--- Dataset extract ---
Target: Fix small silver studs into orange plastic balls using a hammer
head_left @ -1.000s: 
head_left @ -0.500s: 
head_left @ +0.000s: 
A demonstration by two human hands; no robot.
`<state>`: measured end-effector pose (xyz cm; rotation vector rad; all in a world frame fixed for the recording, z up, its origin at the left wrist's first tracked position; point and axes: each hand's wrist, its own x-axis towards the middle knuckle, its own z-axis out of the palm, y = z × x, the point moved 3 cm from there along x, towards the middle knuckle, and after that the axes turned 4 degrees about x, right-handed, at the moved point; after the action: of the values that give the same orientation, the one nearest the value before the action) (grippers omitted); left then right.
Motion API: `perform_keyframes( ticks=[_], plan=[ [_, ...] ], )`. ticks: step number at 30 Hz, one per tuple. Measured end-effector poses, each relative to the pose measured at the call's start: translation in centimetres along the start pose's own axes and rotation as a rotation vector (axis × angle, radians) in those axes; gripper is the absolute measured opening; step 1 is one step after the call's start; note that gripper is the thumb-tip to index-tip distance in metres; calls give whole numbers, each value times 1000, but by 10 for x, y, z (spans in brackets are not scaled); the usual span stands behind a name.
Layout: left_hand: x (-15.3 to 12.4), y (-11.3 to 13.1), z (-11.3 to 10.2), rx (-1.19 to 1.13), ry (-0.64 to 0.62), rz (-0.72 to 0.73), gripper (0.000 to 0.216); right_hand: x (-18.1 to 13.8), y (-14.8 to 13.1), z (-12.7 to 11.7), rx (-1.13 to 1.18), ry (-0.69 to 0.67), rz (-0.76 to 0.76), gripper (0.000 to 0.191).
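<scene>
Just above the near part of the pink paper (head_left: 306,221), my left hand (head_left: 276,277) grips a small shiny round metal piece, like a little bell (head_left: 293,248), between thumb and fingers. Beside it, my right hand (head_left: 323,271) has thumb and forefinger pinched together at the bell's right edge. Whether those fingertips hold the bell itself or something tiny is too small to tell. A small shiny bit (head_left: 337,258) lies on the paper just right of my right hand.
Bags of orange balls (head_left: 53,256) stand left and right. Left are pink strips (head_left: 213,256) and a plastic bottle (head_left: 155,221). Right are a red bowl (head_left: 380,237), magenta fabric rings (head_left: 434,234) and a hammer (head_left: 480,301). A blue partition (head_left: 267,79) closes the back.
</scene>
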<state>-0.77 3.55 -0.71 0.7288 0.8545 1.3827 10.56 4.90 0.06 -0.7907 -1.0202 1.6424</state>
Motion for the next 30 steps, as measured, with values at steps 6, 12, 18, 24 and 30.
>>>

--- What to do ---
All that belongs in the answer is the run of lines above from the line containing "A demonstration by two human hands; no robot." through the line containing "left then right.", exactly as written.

--- Answer box ---
A demonstration by two human hands; no robot.
`<state>`: measured end-effector pose (xyz cm; rotation vector rad; all in a world frame fixed for the recording, z up, its origin at the left wrist's first tracked position; point and axes: each hand's wrist, its own x-axis towards the middle knuckle, its own z-axis out of the palm, y = z × x, the point moved 3 cm from there along x, towards the middle knuckle, and after that the axes turned 4 degrees about x, right-handed, at the moved point; after the action: of the values that give the same orientation, the one nearest the value before the action) (grippers omitted); left then right.

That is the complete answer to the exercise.